If Brutus and Titus had been there, he would have run away from them, too.
He was not prepared for this, not for any of it.
He was a photographer, a pornographer, nothing more.
He wasn’t a spy who could capture the likenesses of The Zagreus Den’s enemies or a hero who could rescue young lordlings who may or may not be being held against their will. He was nobody with no power at all.
His heart was heavy by the time he made it to his room. For the first time in his life, he didn’t know what to do or where to go. Not only did he not know how to do the right thing, he didn’t even know what the right thing was.
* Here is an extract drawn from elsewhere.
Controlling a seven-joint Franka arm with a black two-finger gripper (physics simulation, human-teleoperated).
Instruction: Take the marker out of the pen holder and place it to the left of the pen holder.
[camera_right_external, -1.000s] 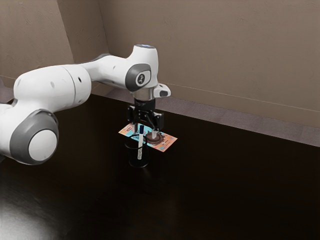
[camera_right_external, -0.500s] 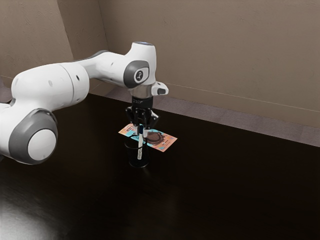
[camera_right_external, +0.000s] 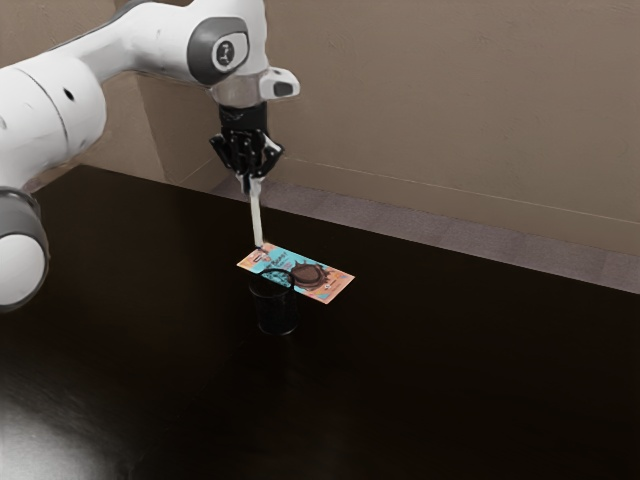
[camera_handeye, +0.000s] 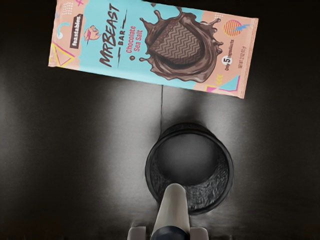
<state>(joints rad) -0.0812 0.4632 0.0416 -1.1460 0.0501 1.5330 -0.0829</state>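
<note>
Exterior view, from near to far: the table (camera_right_external: 350, 400) is dark and smooth, with a big pale shine on it at the near left. At that view's left edge is the white arm (camera_right_external: 45, 120), which is fat and round at the bend. On the table stands the cup (camera_right_external: 277, 315). It is black and upright. Behind it lies the bar (camera_right_external: 325, 285), flat on the table. It is orange and blue, with a brown splash on it. The claw (camera_right_external: 254, 185) is up high and points down. It is closed on the marker (camera_right_external: 256, 215), one finger on each side. The marker is out of the cup and up in the air. It is long and white, it hangs down, and it leans just a bit. Past the table come the gray floor (camera_right_external: 400, 225) and then the brown wall (camera_right_external: 430, 110).

In the wrist view, the dark end of the marker is closest, down between the two finger tips (camera_handeye: 199, 233). The pale part goes down from there, and its far end shows in front of the cup's round top. The cup is next, with its mouth up. Last is the bar, near the cup with a gap between them. It says "MrBeast Bar" and "Chocolate Sea Salt".
</note>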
Charlie was waiting for him in their room. He was seated in one of the windows, knees drawn up, arms around his legs and forehead resting on his knees. As soon as Jonathan entered the room, he started, then unfolded himself from his protective position and scrambled to stand.
The sight of his boy, looking so pale and anxious, but with a hint of hope and longing in his eyes, was too much for Jonathan.
Neither of them said a word, but as soon as the door was shut, Jonathan tossed his jacket carelessly aside and strode toward Charlie.
“What—” Charlie whispered.
Jonathan didn’t let him finish. He reached Charlie and threw his arms around him, clutching him tightly to his chest. He bent his head and buried his face against Charlie’s hair, breathing him in shakily as the two stood in each other’s arms.
Jonathan had never been so lost. The only thing that felt solid to him was Charlie, but he knew he would never be able to live up to the young man’s expectations.